Problem details
All entries must come back exactly as given, with no pictures in the copy.

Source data

^^^^^^^^

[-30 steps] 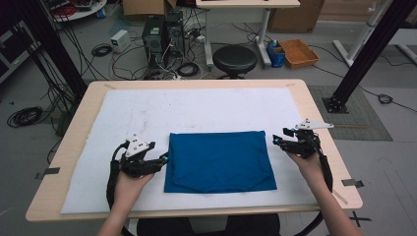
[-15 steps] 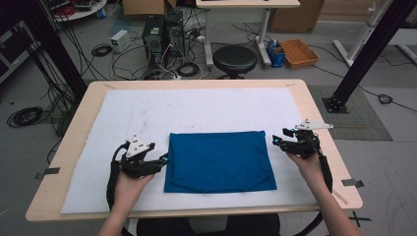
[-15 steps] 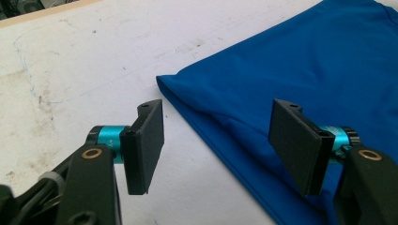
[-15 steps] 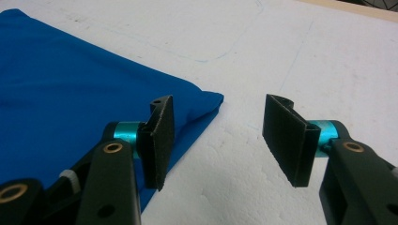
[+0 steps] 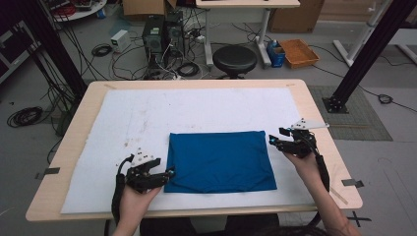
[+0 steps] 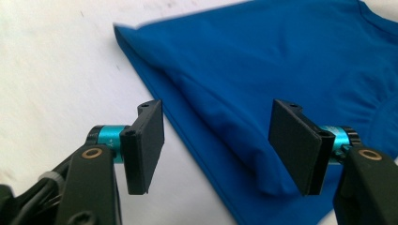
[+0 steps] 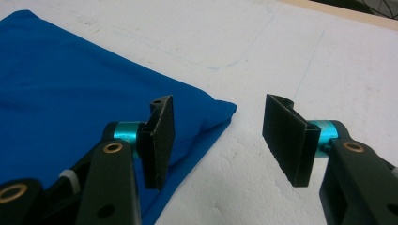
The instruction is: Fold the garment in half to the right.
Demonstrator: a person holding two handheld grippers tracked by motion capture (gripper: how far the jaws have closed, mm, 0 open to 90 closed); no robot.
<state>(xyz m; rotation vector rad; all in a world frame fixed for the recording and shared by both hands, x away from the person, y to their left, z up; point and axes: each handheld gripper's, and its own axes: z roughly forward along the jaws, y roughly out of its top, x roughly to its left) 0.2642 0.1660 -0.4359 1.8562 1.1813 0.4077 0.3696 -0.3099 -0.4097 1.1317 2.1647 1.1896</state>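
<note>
Two hand-held grippers, both with jaws apart and empty, posted at opposite corners of a folded blue cloth point(image 5: 219, 160).

Left: the left hand-held gripper point(image 6: 216, 147) sits low at the cloth's near-left corner, one jaw over the white mat point(image 5: 147, 118), the other over the fabric, the folded edge running between them. Centre: the cloth lies flat as a neat rectangle on the mat, toward the near side of the counter point(image 5: 322, 128). Right: the right hand-held gripper point(image 7: 217, 140) stands at the far-right corner, which lies beside its left jaw. Judgement: a corner grasp appears intended. Each gripper should advance until all layers sit between the pads, close squarely, and lift together to keep the fold aligned.
</note>
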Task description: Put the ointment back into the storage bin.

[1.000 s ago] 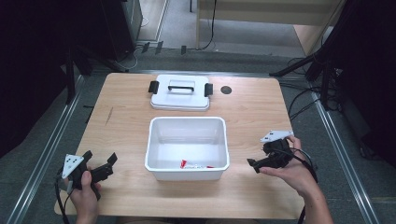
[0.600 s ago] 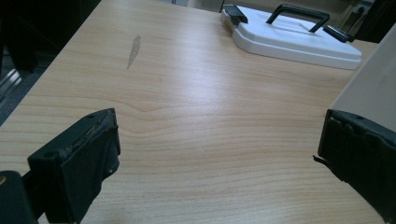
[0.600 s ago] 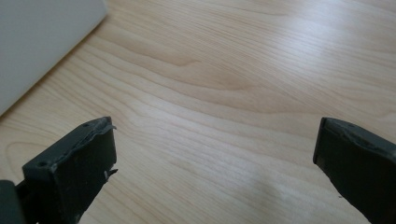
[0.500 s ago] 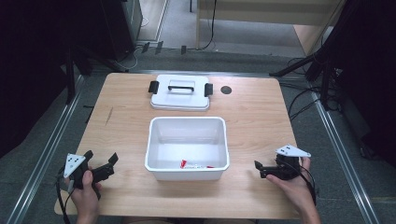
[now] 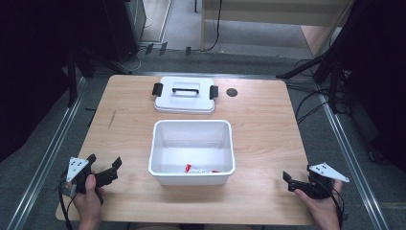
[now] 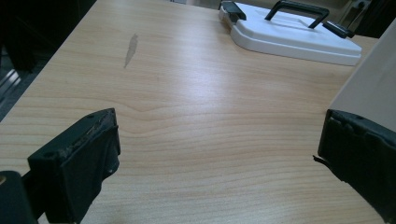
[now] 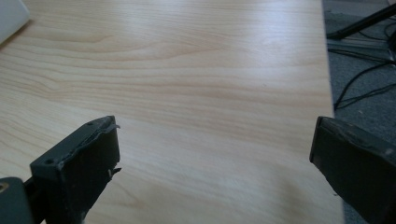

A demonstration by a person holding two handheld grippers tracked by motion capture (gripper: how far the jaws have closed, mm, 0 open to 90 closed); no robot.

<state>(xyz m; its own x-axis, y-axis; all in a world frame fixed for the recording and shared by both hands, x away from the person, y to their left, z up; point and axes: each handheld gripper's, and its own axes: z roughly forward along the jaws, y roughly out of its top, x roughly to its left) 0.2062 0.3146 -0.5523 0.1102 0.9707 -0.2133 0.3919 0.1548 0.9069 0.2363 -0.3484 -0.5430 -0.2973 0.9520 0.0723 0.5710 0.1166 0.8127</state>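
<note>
Two tongs, left [image 5: 104,164] and right [image 5: 298,178], spread wide, empty, flanking white bin [image 5: 191,171]

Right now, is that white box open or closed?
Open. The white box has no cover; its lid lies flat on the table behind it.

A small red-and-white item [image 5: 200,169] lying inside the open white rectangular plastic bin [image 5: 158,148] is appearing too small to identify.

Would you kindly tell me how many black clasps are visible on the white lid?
2: one clasp at the left end of the lid, the other clasp at its right end, either side of the handle.
</note>
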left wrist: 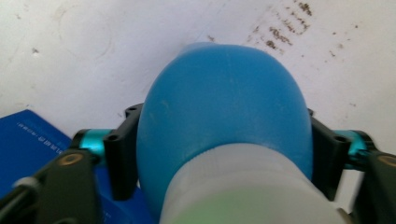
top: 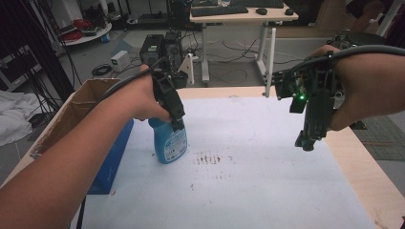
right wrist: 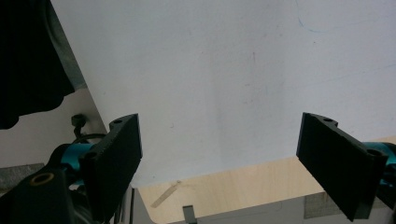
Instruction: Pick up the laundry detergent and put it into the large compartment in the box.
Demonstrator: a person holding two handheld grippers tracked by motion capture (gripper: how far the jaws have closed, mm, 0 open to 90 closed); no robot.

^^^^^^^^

Answer box
[-30 steps] 
[-15 steps] 
[-15 steps] 
[-15 steps] 
[+0 steps] 
[+0 steps] 
[+0 steps] 
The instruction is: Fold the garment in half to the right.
Demonstrator: a person holding two handheld grippers tracked by motion capture (gripper: how far the jaws have closed, mm, 0 open to 90 closed); no robot.
<state>(xyz m; rotation vector rad; all in a world frame fixed for the recording and shared by both hands, x away from the person, y to their left, z up; point and axes: each handheld gripper's, and its own axes: z roughly forward along the jaws, y roughly out of its top, x roughly to its left) 0.2642 0.1660 -0.4359 1.8562 1.1813 0.4077 0.3696 -0.3099 -0.4097 1.1317 2.1647 1.1896</state>
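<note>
Two hand-held grippers, both with jaws apart and empty, posted at opposite corners of a folded blue cloth point(image 5: 219, 160).

Left: the left hand-held gripper point(image 6: 216, 147) sits low at the cloth's near-left corner, one jaw over the white mat point(image 5: 147, 118), the other over the fabric, the folded edge running between them. Centre: the cloth lies flat as a neat rectangle on the mat, toward the near side of the counter point(image 5: 322, 128). Right: the right hand-held gripper point(image 7: 217, 140) stands at the far-right corner, which lies beside its left jaw. Judgement: a corner grasp appears intended. Each gripper should advance until all layers sit between the pads, close squarely, and lift together to keep the fold aligned.
</note>
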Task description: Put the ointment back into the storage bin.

[1.000 s ago] 
[0.600 s ago] 
[0.600 s ago] 
[0.500 s ago] 
[now] 
[now] 
[now] 

A demonstration by a person holding two handheld grippers tracked by motion capture (gripper: how far the jaws have closed, mm, 0 open to 90 closed); no robot.

<state>(xyz m; its own x-axis, y-axis; all in a world frame fixed for the recording and shared by both hands, x away from the person, y to their left, z up; point and axes: each handheld gripper's, and its own axes: z roughly forward along the jaws, y roughly out of its top, x roughly to its left) 0.2062 0.3146 -0.5523 0.1102 0.9707 -0.2133 0.3919 0.1548 0.9069 0.2363 -0.3484 -0.5430 -0.2973 0.9520 0.0723 0.5710 0.1166 0.8127</state>
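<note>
Two tongs, left [image 5: 104,164] and right [image 5: 298,178], spread wide, empty, flanking white bin [image 5: 191,171]

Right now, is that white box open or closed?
Open. The white box has no cover; its lid lies flat on the table behind it.

A small red-and-white item [image 5: 200,169] lying inside the open white rectangular plastic bin [image 5: 158,148] is appearing too small to identify.

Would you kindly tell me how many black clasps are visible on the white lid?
2: one clasp at the left end of the lid, the other clasp at its right end, either side of the handle.
</note>
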left wrist: 
top: 
right wrist: 
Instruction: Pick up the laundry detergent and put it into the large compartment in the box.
Demonstrator: a person holding two handheld grippers tracked by motion capture (gripper: how far the jaws have closed, mm, 0 open to 90 closed); no robot.

The answer has been fully written out.